What to work on:
From the data below, retype exactly the lines starting with the one that contains "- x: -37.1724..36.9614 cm" and ending with the one that contains "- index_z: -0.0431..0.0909", both included.
:: Dataset excerpt
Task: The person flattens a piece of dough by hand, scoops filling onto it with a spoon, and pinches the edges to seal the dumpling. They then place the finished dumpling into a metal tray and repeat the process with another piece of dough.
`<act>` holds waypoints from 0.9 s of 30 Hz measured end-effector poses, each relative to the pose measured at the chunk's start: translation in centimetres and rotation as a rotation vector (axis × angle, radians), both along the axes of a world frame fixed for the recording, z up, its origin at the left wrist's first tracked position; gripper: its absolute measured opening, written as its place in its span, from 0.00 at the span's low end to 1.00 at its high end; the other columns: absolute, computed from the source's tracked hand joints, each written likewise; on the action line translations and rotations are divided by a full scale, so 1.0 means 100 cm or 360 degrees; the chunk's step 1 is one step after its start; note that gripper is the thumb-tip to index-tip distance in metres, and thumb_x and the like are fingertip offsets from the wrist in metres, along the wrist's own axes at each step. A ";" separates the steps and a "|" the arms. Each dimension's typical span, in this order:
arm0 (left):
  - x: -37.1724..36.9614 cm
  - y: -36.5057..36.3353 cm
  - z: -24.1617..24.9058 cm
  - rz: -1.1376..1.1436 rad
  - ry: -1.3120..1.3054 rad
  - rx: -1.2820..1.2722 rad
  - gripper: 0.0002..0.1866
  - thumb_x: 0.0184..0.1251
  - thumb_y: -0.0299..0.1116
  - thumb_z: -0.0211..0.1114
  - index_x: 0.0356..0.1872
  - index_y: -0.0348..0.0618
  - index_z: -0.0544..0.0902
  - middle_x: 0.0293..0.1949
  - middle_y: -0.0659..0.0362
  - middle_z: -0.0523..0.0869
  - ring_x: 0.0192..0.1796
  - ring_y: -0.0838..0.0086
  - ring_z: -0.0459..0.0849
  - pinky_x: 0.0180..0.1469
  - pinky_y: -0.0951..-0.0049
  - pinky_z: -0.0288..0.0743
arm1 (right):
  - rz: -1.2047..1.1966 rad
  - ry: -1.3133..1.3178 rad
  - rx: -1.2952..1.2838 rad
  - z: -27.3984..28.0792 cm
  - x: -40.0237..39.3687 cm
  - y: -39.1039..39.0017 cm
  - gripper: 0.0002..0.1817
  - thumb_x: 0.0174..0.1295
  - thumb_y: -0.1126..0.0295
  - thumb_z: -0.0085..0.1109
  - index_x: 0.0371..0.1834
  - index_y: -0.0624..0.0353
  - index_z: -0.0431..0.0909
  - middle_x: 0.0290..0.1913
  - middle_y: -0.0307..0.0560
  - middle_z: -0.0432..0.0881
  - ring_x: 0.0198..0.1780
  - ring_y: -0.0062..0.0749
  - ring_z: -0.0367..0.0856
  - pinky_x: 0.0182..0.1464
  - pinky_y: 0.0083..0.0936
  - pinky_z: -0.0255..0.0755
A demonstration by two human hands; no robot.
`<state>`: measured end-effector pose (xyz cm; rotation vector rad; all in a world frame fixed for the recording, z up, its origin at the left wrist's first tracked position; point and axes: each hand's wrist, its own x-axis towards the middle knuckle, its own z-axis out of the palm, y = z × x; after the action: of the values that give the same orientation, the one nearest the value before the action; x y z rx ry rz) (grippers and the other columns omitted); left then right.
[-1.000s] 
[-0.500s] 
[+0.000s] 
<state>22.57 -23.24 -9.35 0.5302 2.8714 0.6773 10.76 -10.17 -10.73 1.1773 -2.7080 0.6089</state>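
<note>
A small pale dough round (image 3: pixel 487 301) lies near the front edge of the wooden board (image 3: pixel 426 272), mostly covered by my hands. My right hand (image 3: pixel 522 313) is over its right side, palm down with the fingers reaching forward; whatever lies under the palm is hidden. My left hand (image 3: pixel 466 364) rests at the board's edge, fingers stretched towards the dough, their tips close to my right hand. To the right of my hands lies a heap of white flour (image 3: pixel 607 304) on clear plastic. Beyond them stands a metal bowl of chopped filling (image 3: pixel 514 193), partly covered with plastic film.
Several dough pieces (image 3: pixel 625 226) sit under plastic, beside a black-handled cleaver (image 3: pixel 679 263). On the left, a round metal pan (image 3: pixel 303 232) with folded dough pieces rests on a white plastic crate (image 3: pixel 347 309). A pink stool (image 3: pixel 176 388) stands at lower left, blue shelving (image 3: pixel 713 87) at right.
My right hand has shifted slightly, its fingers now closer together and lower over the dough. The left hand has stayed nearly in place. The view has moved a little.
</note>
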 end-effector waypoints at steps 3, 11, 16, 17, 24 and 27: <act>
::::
Result:
  - x: -37.1724..36.9614 cm
  - y: -36.5057..36.3353 cm
  - z: -24.1617..24.9058 cm
  - rz: -1.1376..1.1436 rad
  - ry: -1.3120..1.3054 rad
  - rx: -1.2820..1.2722 rad
  - gripper: 0.0002..0.1866
  - thumb_x: 0.0184..0.1251
  - thumb_y: -0.0299..0.1116
  - thumb_z: -0.0211..0.1114
  - index_x: 0.0356..0.1872
  - index_y: -0.0348..0.0618
  - index_z: -0.0544..0.0902
  - middle_x: 0.0293..0.1949
  - middle_y: -0.0659..0.0362
  - middle_z: -0.0523..0.0869
  - ring_x: 0.0192..0.1796
  - ring_y: -0.0838..0.0086
  - ring_z: -0.0459..0.0849
  - pinky_x: 0.0180..0.1469
  - pinky_y: -0.0951..-0.0049
  - pinky_z: -0.0288..0.0743
arm1 (right):
  - rz: -1.2047..1.1966 rad
  - ry: -1.3133..1.3178 rad
  - rx: -1.2952..1.2838 rad
  - z: -27.3984..28.0792 cm
  - x: -40.0237..39.3687 cm
  - y: -39.1039..39.0017 cm
  - gripper: 0.0002..0.1817
  - thumb_x: 0.0174..0.1295
  - thumb_y: -0.1126..0.0295
  - thumb_z: -0.0085..0.1109
  - index_x: 0.0371..0.1834
  - index_y: -0.0624..0.0353
  - index_z: -0.0431..0.0909

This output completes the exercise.